Note that in Experiment 1b, whoobj was rated lower than how, which was not compatible with our claim that storage/integration costs are dependent on dependency length. Although the reasons for this are unclear, studies on RCs show that subject RCs are easier to process than object RCs because of the shorter linear/structural dependency length (e.g., Gibson, 1998; Hawkins, 1994; Keenan & Comrie, 1977; King & Just, 1991). In the case of the processing of who, who can be discharged in the subject or object position. Thus, readers can initially assume that who is the subject. However, when the parser encounters the subject NP, the parser needs to discard the whosubj analysis. Then the parser needs to stretch the wh-dependency towards the object position, which is a longer dependency. Meanwhile, how cannot serve as the subject; thus, there is no ambiguity and no need for a reanalysis. Thus, the processing of how is potentially easier, leading to higher acceptability ratings than whoobj. In Experiment 1c, whoobj is rated lower compared with other wh-phrases and this could also be understood in the context of a reanalysis process.
Online Experiments 2a–2c
In Experiments 2a and 2b, we examined the storage and integration costs for different wh-fillers and asked whether these differences were predicted by their hypothesised dependency lengths. Specifically, we asked whether the conditions under which the wh-fillers (whosubj, whyR) were interpreted before the centre-embedded RC was processed could be easier than the conditions where the wh-filler had to be interpreted at or inside the VP, which requires the wh-filler to be maintained throughout the subject and centre-embedded RC (whoobj, how, whyP).
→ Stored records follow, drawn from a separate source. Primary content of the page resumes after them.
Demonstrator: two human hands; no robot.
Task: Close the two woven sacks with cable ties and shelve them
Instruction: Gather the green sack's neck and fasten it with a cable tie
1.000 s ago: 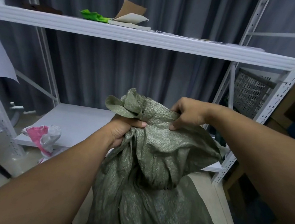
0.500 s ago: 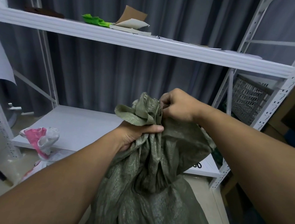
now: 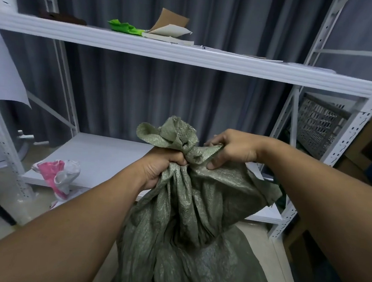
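Observation:
A green woven sack [image 3: 186,226] hangs in front of me, its mouth bunched into a twisted neck with a loose flap on top. My left hand [image 3: 160,167] grips that neck from the left, fingers curled tight round it. My right hand [image 3: 231,148] pinches a fold of the sack's mouth just to the right of the neck. No cable tie is visible. Behind the sack lies the white lower shelf [image 3: 102,156] of a metal rack.
An upper shelf [image 3: 188,55] carries a green cloth [image 3: 123,26], an open book [image 3: 169,32] and papers. A pink and white bag [image 3: 58,175] lies at the lower shelf's front left corner. A grey plastic crate [image 3: 319,125] stands behind the rack's right upright.
My right hand slid from the top of the neck out to the right, pulling a fold of the sack with it. The left hand kept its grip on the neck.

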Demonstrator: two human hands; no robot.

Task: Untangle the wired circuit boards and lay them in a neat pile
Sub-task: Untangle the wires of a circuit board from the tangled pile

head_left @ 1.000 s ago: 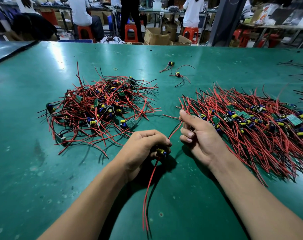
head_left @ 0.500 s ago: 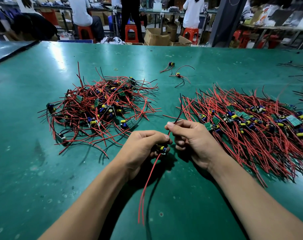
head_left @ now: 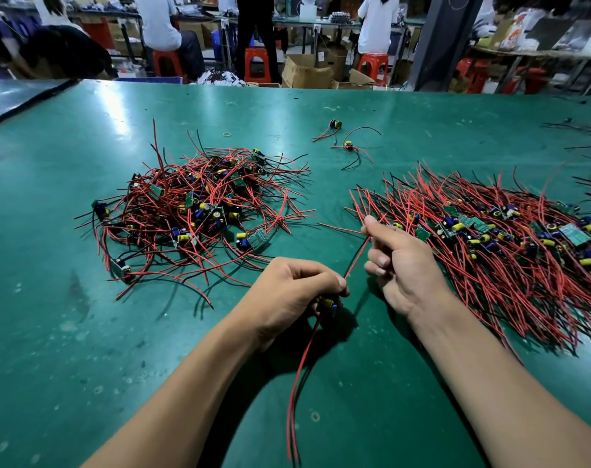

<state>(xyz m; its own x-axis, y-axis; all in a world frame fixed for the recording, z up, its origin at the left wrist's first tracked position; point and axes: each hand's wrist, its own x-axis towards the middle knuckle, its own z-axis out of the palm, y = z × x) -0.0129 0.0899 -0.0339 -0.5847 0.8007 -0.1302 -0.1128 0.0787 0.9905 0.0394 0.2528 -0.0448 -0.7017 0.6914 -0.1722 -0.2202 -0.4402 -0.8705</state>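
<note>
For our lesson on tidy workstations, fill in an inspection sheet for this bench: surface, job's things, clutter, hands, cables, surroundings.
Surface: green table, scuffed, glare at the far left.
Job's things: tangled heap on the left; combed pile on the right; held board in the left hand.
Clutter: two stray boards and a rubber band beyond the piles.
Hands: left hand grips the held board; right hand pinches its upper wires.
Cables: upper wires run straight between the hands; lower wires trail towards the person.
Surroundings: people at far benches, red stools, cardboard boxes.
</note>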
Our assumptions are as follows: storing the wh-filler in memory gives rise to processing complexity in such a way that (a) the processing should be harder in cases where the intervening material is within the dependency (between the wh-filler and its respective licensor) (storage cost); and (b) the longer the wh-filler is stored in memory, the more difficult it is to integrate the filler into the structure (integration cost) (Chen et al., 2005; Gibson, 1998, 2000; Gibson & Warren, 2004; Grodner & Gibson, 2005). If storage and integration are crucial in the mechanism of real-time sentence processing, we predict that the distance between the wh-filler and licensor should correlate with processing complexity associated with the materials intervening between the wh-filler and licensor. By including a complex domain between different wh-fillers and their clause’s verb, we expected reading times to differ in accordance with the dependency lengths of different kinds of wh-fillers at the most deeply embedded N position of that complex domain. Furthermore, we predict processing complexity at the licensor position where the dependency is completed and the wh-filler is integrated into the structure.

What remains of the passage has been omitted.